For all the other designs, we calculated A as an exact rational number by using the DESIGN package (Soicher 2019) in GAP (The GAP Group 2019). The method used for such exact calculation of block design efficiency measures is described in Appendix B of Soicher (2013a). These results were verified by using GAP to find the exact Moore–Penrose inverse of the scaled information matrix, calculate its trace, divide this by 35 and then invert this as an exact rational number.

Table 3 shows the results to four decimal places. This shows that, apart from the square lattice designs \(\Gamma ^{\mathrm {RC}}_2\) and \(\Gamma ^{\mathrm {C}}_2\), the design \(\Gamma ^{\mathrm {RC}}_r\) always beats \(\Gamma ^{\mathrm {C}}_r\) and \(\Gamma _r\). Moreover, \(\Gamma ^{\mathrm {RC}}_4\) does very slightly better than the design found by Patterson and Williams (1976a).

The final column of Table 3 shows the value of A for a square lattice design. This exists only for \(r=2\) and \(r=3\), when \(\Gamma ^{\mathrm {RC}}_r\) is an example. For \(4 \le r \le 7\), there is no square lattice design, so the value shown gives an unachievable upper bound; in every case, A for \(\Gamma ^{\mathrm {RC}}_r\) comes very close to this.
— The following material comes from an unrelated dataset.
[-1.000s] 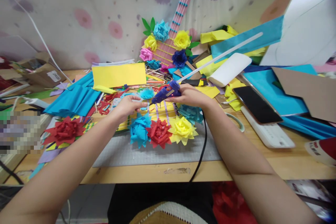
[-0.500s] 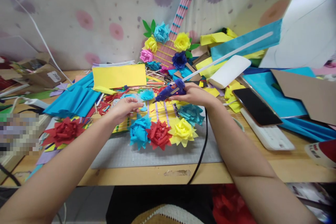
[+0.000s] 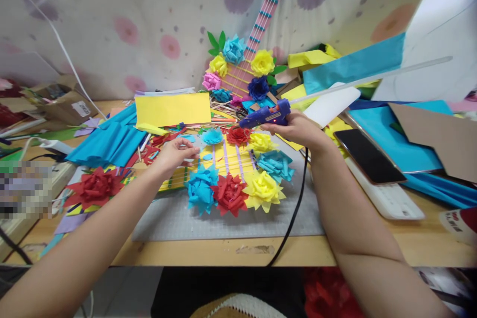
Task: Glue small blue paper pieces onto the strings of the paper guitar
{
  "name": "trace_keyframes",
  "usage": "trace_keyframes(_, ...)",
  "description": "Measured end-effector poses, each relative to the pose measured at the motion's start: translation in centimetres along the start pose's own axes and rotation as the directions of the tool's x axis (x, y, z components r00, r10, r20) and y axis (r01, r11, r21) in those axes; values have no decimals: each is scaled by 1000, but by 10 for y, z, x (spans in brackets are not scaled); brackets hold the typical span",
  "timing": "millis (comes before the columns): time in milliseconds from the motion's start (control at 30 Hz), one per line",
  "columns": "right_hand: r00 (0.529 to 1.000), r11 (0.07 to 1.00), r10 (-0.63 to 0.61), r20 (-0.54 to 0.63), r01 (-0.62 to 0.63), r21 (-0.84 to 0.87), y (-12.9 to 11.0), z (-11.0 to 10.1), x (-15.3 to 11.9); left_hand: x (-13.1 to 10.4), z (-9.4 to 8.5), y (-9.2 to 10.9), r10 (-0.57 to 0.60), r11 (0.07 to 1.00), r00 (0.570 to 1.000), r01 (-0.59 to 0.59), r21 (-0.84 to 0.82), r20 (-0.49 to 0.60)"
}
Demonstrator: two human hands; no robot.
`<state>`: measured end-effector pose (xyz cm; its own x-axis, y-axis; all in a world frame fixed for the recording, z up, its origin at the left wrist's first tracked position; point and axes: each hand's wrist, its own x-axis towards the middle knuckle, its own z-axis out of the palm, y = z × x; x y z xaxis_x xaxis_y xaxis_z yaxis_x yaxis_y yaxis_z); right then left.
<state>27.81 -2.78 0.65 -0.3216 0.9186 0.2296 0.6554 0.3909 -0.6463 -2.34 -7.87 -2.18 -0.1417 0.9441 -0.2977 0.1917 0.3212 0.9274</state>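
My right hand (image 3: 296,128) is wrapped round a blue glue gun (image 3: 264,115), a long clear stick reaching back from it to the right. The nozzle points left, above a yellow paper guitar (image 3: 219,161) with purple bands and strings. My left hand (image 3: 181,153) is by the guitar's left part, fingers curled together near the strings; whether they pinch anything is too small to tell. Paper flowers ring the guitar body: blue (image 3: 201,190), red (image 3: 230,194), yellow (image 3: 264,190) and teal (image 3: 276,164) ones, with more along the far side.
A grey cutting mat (image 3: 231,223) lies under the guitar. Behind stands a pink paper guitar (image 3: 261,25). On the right are a phone (image 3: 368,155), a white box (image 3: 387,196) and a cup (image 3: 460,223). Crepe paper (image 3: 106,139) and a red flower (image 3: 95,187) lie left.
My right hand has lifted the glue gun up and to the right, away from the guitar. The far-side red and yellow flowers now show. My left hand has barely moved.
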Motion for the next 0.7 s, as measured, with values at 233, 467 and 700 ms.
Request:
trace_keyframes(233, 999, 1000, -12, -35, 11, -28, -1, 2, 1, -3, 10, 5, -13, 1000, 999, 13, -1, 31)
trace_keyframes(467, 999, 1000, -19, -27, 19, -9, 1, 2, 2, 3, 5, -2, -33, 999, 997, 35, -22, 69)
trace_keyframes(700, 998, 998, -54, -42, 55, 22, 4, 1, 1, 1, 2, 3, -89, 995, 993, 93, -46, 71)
Table 3 Values of the A-criterion for the designs in Sects. 35

3.2 Using These New Designs

Figure 3 shows the design \(\Gamma ^{\mathrm {RC}}_8\), starting with the replicates defined by columns and rows. The varieties are numbered 1 to 6 in row 1 of Fig. 1a, then 7 to 12 in row 2 and so on. For a design with r replicates, use the first two replicates here and any \(r-2\) of the others. A plain text version of \(\Gamma ^{\mathrm {RC}}_8\) is available in Supplementary Material.

Fig. 3
figure 3

The design \(\Gamma ^\mathrm {RC}_8\): columns are blocks

4 New Designs Found by Computer Search

The computer search algorithm used by Patterson and Williams (1976a) to obtain the efficient design for 36 varieties has been extensively developed, both in the range of design types that can be constructed and in the algorithmic approach. Significant improvements in computer speed have also facilitated search procedures. CycDesigN Version 6.0 (VSNI 2016) is a computer package for the generation of optimal or near-optimal experimental designs, as measured by the A-criterion. The package has been written in Visual C++ and uses simulated annealing in the design search process. CycDesigN can be used to construct efficient resolvable block designs for 36 varieties in blocks of size six with a range of values for r. Hence, running CycDesigN separately for \(r=3\) through 8 gives designs \(\Theta _r\) with the results in Table 3. For \(r=3\), ..., 7, the design \(\Theta _r\) has pairwise variety concurrences in \(\{0,1,2\}\), while \(\Theta _8\) has concurrences in \(\{1,2\}\). In fact, \(\Theta _8\) is a Sylvester design. For \(r=4\), the improvement from Patterson and Williams (1976a), namely \(A=0.836\) to that in Table 3 (\(A=0.839\)), is representative of overall developments in computer speed and search methods throughout the years.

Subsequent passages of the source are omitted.